[OctreeGridDataPointsFilter] Random points get discarded / added during execution, specially at high resolutions

YoshuaNava commented 3 years ago

We use libpointmatcher's Octree Grid filter for a point cloud-based SLAM system with positive results. It is a really cool filter :+1:

However, we have noticed that the octree grid filter seems to discard or add points when resampling the octree up to a certain density level. This happens after long-term operation with 10cm resolution grids, but becomes more pronounced as you increase the resolution of the octree, up to the point where, at resolutions higher than 4cm, the octree seems to add new points, and discard chunks of points in certain regions.
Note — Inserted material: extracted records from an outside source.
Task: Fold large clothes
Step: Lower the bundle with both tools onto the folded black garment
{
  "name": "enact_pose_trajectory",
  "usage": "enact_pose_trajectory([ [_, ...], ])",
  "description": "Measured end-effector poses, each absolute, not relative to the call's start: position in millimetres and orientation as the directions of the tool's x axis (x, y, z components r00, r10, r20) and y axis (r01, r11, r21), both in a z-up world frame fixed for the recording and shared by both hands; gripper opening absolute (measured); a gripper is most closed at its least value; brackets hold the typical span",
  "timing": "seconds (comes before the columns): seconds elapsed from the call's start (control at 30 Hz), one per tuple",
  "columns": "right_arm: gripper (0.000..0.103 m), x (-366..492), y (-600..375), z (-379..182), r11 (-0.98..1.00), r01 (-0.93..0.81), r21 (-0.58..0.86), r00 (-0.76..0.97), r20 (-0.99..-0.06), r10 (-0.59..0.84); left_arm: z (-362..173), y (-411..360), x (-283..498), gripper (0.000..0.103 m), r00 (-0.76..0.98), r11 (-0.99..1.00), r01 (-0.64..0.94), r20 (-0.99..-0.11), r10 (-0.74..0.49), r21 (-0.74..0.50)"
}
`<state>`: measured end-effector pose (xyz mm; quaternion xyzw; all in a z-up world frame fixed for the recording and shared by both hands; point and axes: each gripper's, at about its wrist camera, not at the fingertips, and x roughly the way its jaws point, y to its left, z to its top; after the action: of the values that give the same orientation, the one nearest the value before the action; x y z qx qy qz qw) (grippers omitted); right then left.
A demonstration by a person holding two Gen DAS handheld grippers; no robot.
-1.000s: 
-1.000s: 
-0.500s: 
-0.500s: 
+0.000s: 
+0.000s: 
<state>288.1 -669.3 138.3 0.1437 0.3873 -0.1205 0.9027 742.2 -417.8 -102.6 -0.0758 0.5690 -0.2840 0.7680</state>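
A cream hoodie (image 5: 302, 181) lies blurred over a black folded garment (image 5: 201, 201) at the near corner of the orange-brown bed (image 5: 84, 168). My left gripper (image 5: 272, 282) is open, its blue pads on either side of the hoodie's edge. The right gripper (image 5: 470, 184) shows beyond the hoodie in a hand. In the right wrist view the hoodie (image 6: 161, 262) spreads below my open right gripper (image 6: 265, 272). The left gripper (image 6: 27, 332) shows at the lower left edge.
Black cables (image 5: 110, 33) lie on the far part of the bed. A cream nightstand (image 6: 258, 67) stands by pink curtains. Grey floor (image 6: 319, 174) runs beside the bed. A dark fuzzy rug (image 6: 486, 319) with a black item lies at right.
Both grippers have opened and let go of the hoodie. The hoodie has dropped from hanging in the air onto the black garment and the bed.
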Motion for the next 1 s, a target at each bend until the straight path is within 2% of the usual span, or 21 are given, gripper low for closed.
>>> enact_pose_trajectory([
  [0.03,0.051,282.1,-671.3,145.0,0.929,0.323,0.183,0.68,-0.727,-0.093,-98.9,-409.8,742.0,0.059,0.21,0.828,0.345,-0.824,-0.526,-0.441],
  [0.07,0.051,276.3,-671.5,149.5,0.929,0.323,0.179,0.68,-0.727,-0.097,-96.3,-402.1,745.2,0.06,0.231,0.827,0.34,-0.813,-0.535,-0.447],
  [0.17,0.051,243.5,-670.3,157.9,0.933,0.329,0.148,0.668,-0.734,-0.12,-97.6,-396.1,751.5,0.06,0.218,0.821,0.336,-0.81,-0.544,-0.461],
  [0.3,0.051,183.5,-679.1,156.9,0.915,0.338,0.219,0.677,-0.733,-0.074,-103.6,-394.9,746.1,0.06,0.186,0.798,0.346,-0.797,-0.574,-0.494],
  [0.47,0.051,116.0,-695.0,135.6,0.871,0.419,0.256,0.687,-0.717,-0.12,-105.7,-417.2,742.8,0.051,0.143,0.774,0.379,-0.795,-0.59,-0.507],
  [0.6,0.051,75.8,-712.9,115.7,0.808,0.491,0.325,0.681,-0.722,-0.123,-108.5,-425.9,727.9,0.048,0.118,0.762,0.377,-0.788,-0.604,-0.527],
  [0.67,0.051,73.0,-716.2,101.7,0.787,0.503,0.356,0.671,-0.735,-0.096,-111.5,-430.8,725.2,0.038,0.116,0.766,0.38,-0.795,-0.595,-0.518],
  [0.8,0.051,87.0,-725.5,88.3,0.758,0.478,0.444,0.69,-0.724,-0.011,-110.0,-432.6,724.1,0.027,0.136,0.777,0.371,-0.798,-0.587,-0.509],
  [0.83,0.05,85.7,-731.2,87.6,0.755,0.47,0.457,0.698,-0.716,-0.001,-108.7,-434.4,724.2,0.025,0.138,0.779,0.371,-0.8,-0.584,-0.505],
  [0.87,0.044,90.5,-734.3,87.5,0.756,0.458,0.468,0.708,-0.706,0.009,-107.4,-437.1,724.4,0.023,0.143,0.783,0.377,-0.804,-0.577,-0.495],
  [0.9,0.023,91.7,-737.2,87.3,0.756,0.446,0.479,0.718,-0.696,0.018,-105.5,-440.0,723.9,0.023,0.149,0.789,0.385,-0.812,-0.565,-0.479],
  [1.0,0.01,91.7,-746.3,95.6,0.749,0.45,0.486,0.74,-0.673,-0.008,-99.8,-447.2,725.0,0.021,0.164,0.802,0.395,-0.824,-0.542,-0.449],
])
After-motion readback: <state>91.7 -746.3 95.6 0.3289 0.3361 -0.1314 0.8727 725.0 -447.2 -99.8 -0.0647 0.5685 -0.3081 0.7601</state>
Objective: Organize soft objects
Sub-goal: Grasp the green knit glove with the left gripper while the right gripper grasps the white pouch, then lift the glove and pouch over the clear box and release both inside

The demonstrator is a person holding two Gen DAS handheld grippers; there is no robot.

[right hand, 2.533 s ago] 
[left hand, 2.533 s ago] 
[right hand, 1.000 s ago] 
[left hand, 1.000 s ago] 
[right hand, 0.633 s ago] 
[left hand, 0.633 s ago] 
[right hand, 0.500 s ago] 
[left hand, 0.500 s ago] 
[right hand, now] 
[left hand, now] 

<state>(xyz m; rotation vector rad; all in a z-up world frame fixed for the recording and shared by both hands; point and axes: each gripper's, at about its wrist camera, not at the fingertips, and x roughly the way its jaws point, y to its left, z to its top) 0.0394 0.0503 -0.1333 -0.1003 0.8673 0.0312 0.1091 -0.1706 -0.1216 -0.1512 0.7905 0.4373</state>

When it comes to points getting discarded, the phenomenon seems to manifest in 3 different ways:

The whole point cloud loses density.
Parts of the map get round or square-shaped holes.
Long and thing sections void of points appear, resembling crevasses.

This has an impact on the accuracy of SLAM as it takes away good features from the map, and replaces them with spurious points.

In the following figures you can observe some examples of points getting discarded. Notice the square area in the top right part of this point cloud (perspective view):

Screenshot_2021-03-19_11-19-15

Orthogonal perspective of the same square hole, which seems to be getting new points, but rather slowly, with respect to the rest of the map:

Screenshot_2021-03-19_11-18-18

After more time has passed, notice the square hole in the top right stays, along with three horizontal 'crevasses' (one of them right next to the white circle):

Screenshot_2021-03-19_11-19-57

We have not collected screenshots from the case of new points getting added to the point clouds, but it is something that can be observed by monitoring the points around a sensor, while it stays static, or checking the extremas of a map, e.g. which can increase in z even if no points are integrated from the sensor with a strong z component.

We are very interested in fixing this issue, as the filter has solid computational performance, and fulfills our requirements. We look forward to help with implementation, tests, and whatever is needed.

All feedback is warmly welcome, specially on how to write good visualization code, or test cases for this filter.

(FYI @MathLabu)

pomerlef commented 3 years ago

Thanks for letting us know! That's indeed troublesome as we are using it also in some core applications. Indeed, if @MathLabu have an inside, it would be great.

MathLabu commented 3 years ago

Hi! Thanks for highlighting this issue, this is a strange behavior...

I would need a little more information to try to determine from where the problem might come from:

Which sampler do you use? FirstPtsSampler, RandomPtsSampler, CentroidSampler, MedoidSampler or a custom sampler?
What are the parameters that you use for the filter? (the values of maxPointByNode and maxSizeByNode)
What is the size of the initial point cloud that is sampled? (_and linked to this question, what is the size of size_t on you machine?_)
Are you able to reproduce this phenomenon on a canonical example? For instance, like in the unit test, by sampling a cube randomly filled with points?

This should help to determine is the issue come from the Octree class or the sampler.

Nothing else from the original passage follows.